COLUMN: Bjork weds his legacy to Harper with a snapshot

WKU Head Coach Ray Harper poses with Athletics Director Ross Bjork. Bjork posted this photo on his Twitter page as a way to announce that Harper would be named the new full-time head coach for WKU. Bjork added this message with the tweet: “#HilltopperNation welcome your new #WKU basketball coach. Congrats Coach Harper!” 

Brad Stephens

A smile-for-the-camera, arm-around-the-new-coach Twitpic from the catacombs of Diddle Arena — how else would you expect Ross Bjork to announce his new men’s basketball coach?

WKU’s athletics director has become the “Twitter AD” during his two years in Bowling Green, using social media to announce attendance campaigns, stump for bowl berths and even directly communicate with fans and students.

So when it came time to announce the anticipated promotion of interim Head Coach Ray Harper to the full-time position, Bjork did what he does. He took to Twitter.

At 3 p.m. on Sunday, Bjork tweeted a picture of himself and Harper standing side by side, with the message “#HilltopperNation welcome your new #WKU basketball coach. Congrats Coach Harper!”

The hiring could’ve been announced in the same manner as former coach Ken McDonald’s firing was, with an athletic department press release.

But Bjork wanted to go above and beyond some official statements.

He wanted to show “#HilltopperNation” that Harper was his guy, and that he was going to have an arm of support around him and the rest of the Topper basketball program.

So he got out a camera (or camera phone, we’re not sure), said “cheese” and snapped a picture.

Just like that, Bjork had wedded himself to his new hire, in a way he couldn’t have through a press release.

He kept quiet about the coaching search for the last month and a half, declining to comment on or off the record about who McDonald’s replacement would be.

In the meantime, many fans fell in love with Harper, who had a revitalizing, Carter-to-Reagan effect on much of the fanbase after the doldrums of the McDonald years.

His team ran faster, played harder and for the most part looked more like a WKU basketball team than they did under McDonald.

But a lot of us wondered what else was out there.

Bjork promised a nationwide search for a new head coach, yet hired a man who’s lived most of his life within a 75-mile radius of Bowling Green.

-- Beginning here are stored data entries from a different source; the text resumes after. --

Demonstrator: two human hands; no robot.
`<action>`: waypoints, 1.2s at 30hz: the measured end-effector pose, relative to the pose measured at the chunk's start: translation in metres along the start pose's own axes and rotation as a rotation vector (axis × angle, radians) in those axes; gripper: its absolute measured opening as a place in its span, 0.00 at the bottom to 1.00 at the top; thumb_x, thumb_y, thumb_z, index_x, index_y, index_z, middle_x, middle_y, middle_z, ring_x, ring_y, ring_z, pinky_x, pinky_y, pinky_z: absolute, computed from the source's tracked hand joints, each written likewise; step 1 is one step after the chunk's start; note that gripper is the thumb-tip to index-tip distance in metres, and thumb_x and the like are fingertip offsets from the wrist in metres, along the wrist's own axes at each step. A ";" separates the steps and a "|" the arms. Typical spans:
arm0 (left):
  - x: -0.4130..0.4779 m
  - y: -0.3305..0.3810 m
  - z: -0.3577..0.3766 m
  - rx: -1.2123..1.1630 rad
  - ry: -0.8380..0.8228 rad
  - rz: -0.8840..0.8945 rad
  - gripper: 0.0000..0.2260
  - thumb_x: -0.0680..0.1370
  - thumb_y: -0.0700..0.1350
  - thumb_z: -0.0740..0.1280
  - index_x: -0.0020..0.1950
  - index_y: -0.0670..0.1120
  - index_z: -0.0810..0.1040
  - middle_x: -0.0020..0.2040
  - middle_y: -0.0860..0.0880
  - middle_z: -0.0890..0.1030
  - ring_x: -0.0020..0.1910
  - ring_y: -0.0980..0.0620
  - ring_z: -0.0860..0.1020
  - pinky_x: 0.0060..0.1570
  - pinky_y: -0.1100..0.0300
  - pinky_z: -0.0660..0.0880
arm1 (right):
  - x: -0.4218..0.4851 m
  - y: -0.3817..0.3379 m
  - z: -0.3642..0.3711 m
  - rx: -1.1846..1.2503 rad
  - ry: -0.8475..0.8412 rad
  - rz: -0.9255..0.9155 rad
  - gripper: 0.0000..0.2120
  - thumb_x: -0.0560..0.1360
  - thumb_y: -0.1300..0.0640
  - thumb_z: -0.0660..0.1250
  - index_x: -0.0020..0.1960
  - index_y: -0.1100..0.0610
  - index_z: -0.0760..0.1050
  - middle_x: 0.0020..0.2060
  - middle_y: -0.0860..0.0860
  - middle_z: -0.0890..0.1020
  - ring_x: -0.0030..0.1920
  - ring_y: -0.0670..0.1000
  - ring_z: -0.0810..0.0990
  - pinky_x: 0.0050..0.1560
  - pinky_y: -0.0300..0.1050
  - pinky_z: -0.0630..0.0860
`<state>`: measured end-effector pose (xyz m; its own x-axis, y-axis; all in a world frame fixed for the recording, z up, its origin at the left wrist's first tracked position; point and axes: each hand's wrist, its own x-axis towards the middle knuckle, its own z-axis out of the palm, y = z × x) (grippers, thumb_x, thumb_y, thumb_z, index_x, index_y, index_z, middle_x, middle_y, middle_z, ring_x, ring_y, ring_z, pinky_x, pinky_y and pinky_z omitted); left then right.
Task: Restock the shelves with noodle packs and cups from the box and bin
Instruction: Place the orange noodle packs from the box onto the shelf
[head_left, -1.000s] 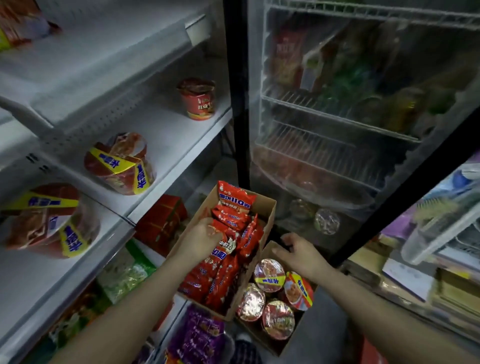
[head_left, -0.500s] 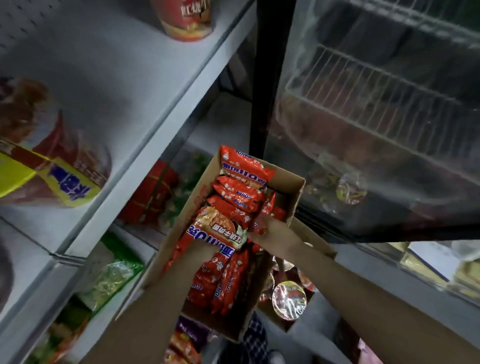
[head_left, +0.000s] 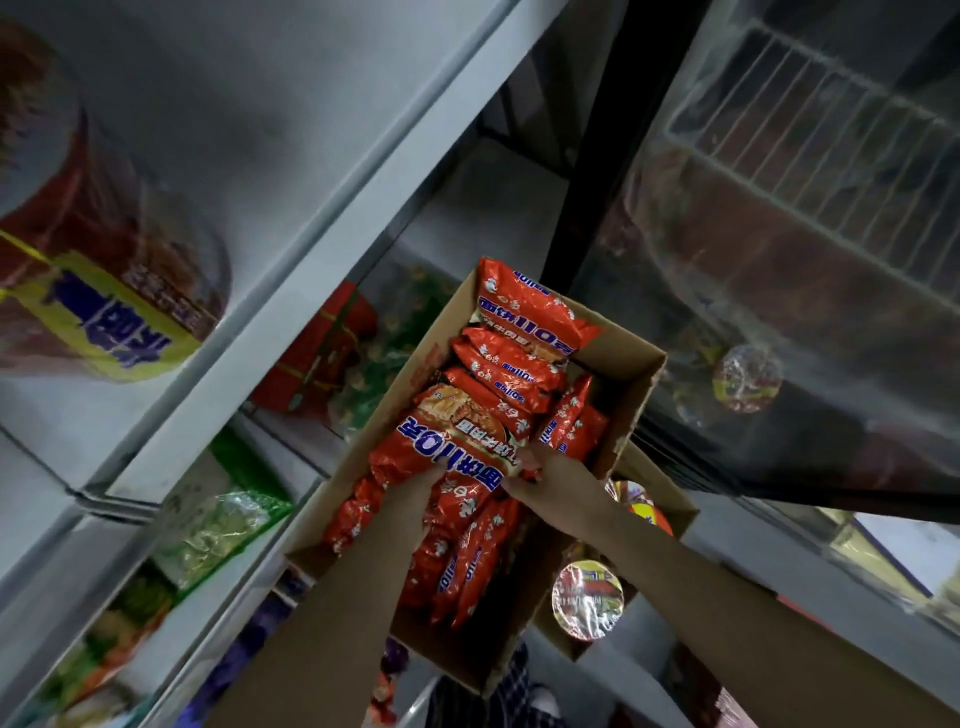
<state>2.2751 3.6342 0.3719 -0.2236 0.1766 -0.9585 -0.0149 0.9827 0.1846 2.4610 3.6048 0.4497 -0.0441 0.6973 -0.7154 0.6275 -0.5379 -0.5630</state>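
Note:
A brown cardboard box (head_left: 631, 384) full of orange-red noodle packs sits below the shelves. One noodle pack (head_left: 457, 441) with blue lettering is raised above the others. My left hand (head_left: 415, 493) grips its near left edge and my right hand (head_left: 556, 478) pinches its near right edge. Beside the box on the right, a second cardboard box (head_left: 670, 512) holds foil-lidded noodle cups (head_left: 587, 597), partly hidden by my right forearm. A large noodle bowl (head_left: 98, 260) with a yellow band lies on the white shelf (head_left: 291, 218) at the left.
Lower shelves at the left carry green bags (head_left: 228, 514) and red packages (head_left: 317, 358). A glass-door cooler (head_left: 810, 291) with wire racks stands at the right, behind a black frame post (head_left: 592, 171). Purple packs (head_left: 244, 654) lie below the box.
The view has dropped and closed in on the box. My right hand left the cup box and joined the left hand on one noodle pack, which is now lifted above the rest.

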 end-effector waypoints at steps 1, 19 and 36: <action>-0.005 0.001 -0.001 -0.027 0.006 0.038 0.32 0.70 0.54 0.77 0.67 0.41 0.71 0.63 0.41 0.78 0.63 0.41 0.76 0.66 0.47 0.72 | -0.002 0.001 -0.001 0.000 0.006 -0.002 0.18 0.79 0.50 0.66 0.65 0.56 0.72 0.57 0.48 0.79 0.55 0.48 0.79 0.49 0.38 0.75; -0.276 -0.040 -0.144 0.629 -0.315 0.816 0.17 0.70 0.42 0.78 0.56 0.40 0.80 0.47 0.42 0.86 0.44 0.43 0.85 0.46 0.52 0.83 | -0.183 -0.034 -0.024 0.053 0.116 -0.378 0.54 0.57 0.33 0.78 0.75 0.51 0.60 0.67 0.48 0.73 0.66 0.49 0.73 0.69 0.52 0.71; -0.410 -0.327 -0.445 0.165 0.309 0.934 0.45 0.64 0.68 0.76 0.74 0.50 0.65 0.55 0.50 0.83 0.43 0.55 0.81 0.36 0.62 0.75 | -0.391 -0.199 0.185 0.018 -0.496 -0.655 0.24 0.62 0.50 0.77 0.57 0.55 0.81 0.50 0.50 0.86 0.52 0.49 0.85 0.62 0.50 0.75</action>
<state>1.9377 3.2155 0.8010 -0.3204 0.8836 -0.3414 0.4267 0.4564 0.7808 2.2099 3.3513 0.7649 -0.7386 0.5840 -0.3367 0.3427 -0.1049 -0.9336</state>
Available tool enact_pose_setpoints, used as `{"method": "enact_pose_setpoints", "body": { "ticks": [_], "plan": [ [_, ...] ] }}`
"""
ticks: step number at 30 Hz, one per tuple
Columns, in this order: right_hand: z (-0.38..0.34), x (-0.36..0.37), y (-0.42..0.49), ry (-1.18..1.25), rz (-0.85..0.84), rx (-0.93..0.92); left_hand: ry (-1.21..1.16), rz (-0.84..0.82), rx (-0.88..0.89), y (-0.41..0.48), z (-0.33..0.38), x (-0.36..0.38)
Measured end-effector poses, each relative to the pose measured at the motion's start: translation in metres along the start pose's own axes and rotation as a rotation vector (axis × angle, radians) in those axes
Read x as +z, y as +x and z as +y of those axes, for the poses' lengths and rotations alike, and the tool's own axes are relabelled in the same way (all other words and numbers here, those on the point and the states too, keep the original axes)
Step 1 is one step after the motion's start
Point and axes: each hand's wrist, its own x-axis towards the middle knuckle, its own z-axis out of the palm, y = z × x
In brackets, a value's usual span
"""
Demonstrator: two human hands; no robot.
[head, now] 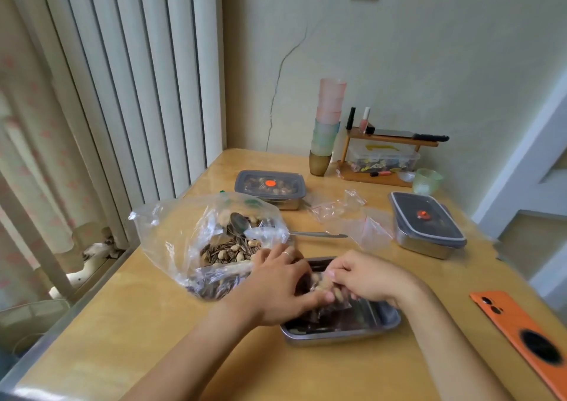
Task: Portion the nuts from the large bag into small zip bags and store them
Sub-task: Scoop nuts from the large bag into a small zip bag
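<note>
A large clear plastic bag [184, 235] of mixed nuts and striped seeds lies open on the table's left, with a metal spoon [316, 234] resting in its mouth. In front of it stands an open steel container [343, 331] holding filled small bags. Over that container both hands hold one small zip bag of nuts [328, 290]. My left hand [276, 287] grips its left side, fingers curled. My right hand [365, 278] pinches its top edge. Several empty small zip bags [346, 213] lie behind the spoon.
Two lidded steel containers with grey lids stand at the back [270, 186] and right [429, 222]. An orange phone [521, 330] lies at the right edge. Stacked cups [328, 124], a wooden shelf [386, 143] and a green glass bowl [426, 180] line the wall.
</note>
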Motion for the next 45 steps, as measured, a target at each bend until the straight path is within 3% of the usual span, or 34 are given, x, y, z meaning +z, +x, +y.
{"method": "enact_pose_setpoints", "body": {
  "ticks": [5,8,13,18,27,34,40,45],
  "plan": [
    [0.004,0.012,0.001,-0.116,0.17,0.133,0.166,-0.108,-0.015,-0.012,0.003,-0.009],
    [0.0,0.012,-0.003,-0.153,0.2,0.116,0.194,-0.175,-0.07,-0.011,0.008,-0.018],
    [-0.002,-0.003,-0.01,-0.203,0.014,-0.033,0.237,-0.281,-0.153,0.001,0.019,-0.026],
    [0.004,-0.001,-0.002,-0.392,-0.124,-0.038,0.294,-0.357,-0.154,0.008,0.027,-0.026],
    [-0.003,0.013,-0.005,-0.427,0.018,0.01,0.353,-0.172,-0.14,0.0,0.024,-0.017],
    [-0.008,0.017,-0.016,-0.451,0.238,-0.018,0.274,-0.061,-0.142,-0.003,0.025,-0.012],
    [-0.004,0.024,-0.007,-0.35,0.262,-0.16,0.211,-0.005,-0.117,0.003,0.015,-0.008],
    [-0.007,0.007,-0.012,-0.383,0.167,-0.101,0.19,0.007,-0.07,0.006,0.012,-0.007]
  ]
}}
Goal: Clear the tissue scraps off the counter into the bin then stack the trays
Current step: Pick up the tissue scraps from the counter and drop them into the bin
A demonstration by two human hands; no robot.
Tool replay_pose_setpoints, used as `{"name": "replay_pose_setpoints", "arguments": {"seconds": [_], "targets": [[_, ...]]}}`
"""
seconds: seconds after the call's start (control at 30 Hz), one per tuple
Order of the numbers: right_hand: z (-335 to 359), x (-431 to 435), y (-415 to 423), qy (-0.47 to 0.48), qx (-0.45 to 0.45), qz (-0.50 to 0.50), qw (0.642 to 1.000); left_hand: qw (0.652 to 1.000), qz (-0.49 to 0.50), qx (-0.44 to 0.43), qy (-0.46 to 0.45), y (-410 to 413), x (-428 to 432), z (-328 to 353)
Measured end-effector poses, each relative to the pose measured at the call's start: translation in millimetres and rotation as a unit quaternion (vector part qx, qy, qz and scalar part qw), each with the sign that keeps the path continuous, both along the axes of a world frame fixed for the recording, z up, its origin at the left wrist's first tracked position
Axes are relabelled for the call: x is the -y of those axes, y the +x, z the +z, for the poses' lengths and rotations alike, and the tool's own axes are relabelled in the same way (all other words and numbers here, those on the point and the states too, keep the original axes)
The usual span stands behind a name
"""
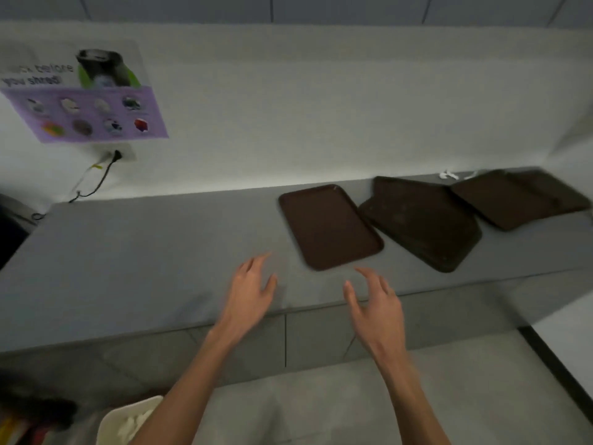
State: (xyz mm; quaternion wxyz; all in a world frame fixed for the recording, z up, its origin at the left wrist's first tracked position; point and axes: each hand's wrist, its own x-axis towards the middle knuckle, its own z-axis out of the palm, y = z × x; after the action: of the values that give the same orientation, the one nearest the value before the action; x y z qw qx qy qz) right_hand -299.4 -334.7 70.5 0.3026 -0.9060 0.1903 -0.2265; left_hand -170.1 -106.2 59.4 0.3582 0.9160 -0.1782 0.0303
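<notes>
Three dark brown trays lie flat on the grey counter: a near tray, a middle tray and a far tray at the right. Small white tissue scraps sit by the wall behind the far tray. My left hand hovers open over the counter's front edge, just left of the near tray. My right hand is open too, just below that tray's near corner. Neither hand touches a tray. A white bin with crumpled tissue inside stands on the floor at the lower left.
A purple poster hangs on the white wall at left, above a socket with a black cable running down to the counter's left end. Dark, blurred objects fill the bottom-left corner.
</notes>
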Motion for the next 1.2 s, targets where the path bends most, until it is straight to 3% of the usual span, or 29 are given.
{"name": "replay_pose_setpoints", "arguments": {"seconds": [0.33,0.63,0.93,1.2], "targets": [[-7.5,229.5,-19.5,0.020,-0.021,-0.104,0.994,0.994,-0.109,-0.014,0.009,16.2,253.2,-3.5],[-34.8,423.9,35.1,0.025,-0.055,-0.161,0.985,0.982,-0.186,-0.023,0.036,106.4,476.1,-34.6],[-40.9,613.3,129.6,0.048,-0.088,-0.142,0.985,0.971,-0.212,-0.054,0.093,213.4,682.5,-44.5],[-77.8,772.6,233.3,0.047,-0.115,-0.058,0.991,0.968,-0.198,-0.062,0.144,301.8,835.3,-81.7]]}}
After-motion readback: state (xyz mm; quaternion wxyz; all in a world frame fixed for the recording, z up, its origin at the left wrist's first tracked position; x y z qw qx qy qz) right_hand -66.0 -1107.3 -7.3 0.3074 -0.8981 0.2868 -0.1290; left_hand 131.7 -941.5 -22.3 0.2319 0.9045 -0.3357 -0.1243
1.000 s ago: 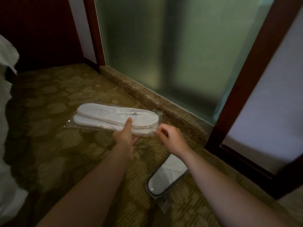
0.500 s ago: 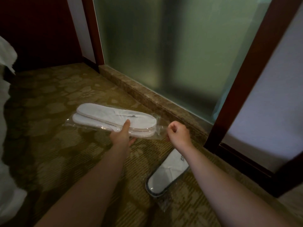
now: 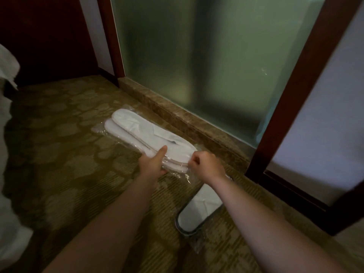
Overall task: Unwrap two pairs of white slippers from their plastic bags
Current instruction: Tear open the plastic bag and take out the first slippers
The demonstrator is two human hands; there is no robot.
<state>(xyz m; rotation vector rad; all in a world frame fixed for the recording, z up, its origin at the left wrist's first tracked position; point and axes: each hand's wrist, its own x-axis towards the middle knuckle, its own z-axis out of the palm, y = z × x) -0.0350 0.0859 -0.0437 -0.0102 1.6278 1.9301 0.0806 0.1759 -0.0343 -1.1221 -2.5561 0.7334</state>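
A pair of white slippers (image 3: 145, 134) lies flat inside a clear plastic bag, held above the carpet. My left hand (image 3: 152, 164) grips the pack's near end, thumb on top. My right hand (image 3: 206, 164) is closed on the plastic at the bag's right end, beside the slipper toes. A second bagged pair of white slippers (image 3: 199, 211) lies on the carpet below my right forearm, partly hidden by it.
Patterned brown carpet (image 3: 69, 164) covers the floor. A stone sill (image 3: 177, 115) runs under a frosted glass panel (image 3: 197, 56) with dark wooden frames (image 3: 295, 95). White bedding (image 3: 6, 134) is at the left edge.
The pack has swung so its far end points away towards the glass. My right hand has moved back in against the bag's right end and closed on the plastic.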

Could he have found a young up-and-coming an assistant, like Butler found in Brad Stevens?

Could he have found a former power conference head coach looking to get back in the game, like fellow Sun Belt Conference school Florida Atlantic found in former St. John’s coach Mike Jarvis?

We’ll never know, because Bjork went with the safe, familiar choice in Harper.

That’s not to say Harper isn’t a good hire.

Anyone who’s won four championships across various levels of basketball, which Harper has done, obviously knows a thing or two about the sport.

And players love him.

To see that, search Youtube for the video from Sunday where Harper’s hiring is announced to the team, and see the bear hug junior guard Jamal Crook gave his new head coach.

The Toppers have found a guy genuinely excited to be at WKU that can both win games and connect with fans.

But whether the new coach wins big or flames out, Bjork has wedded himself to Harper with one snapshot.

Years from now, people won’t have to wonder who made the call to hire Harper, and who was responsible for his successes and failures.

They’ll just have to find the picture and look at the smiling guy standing to his left.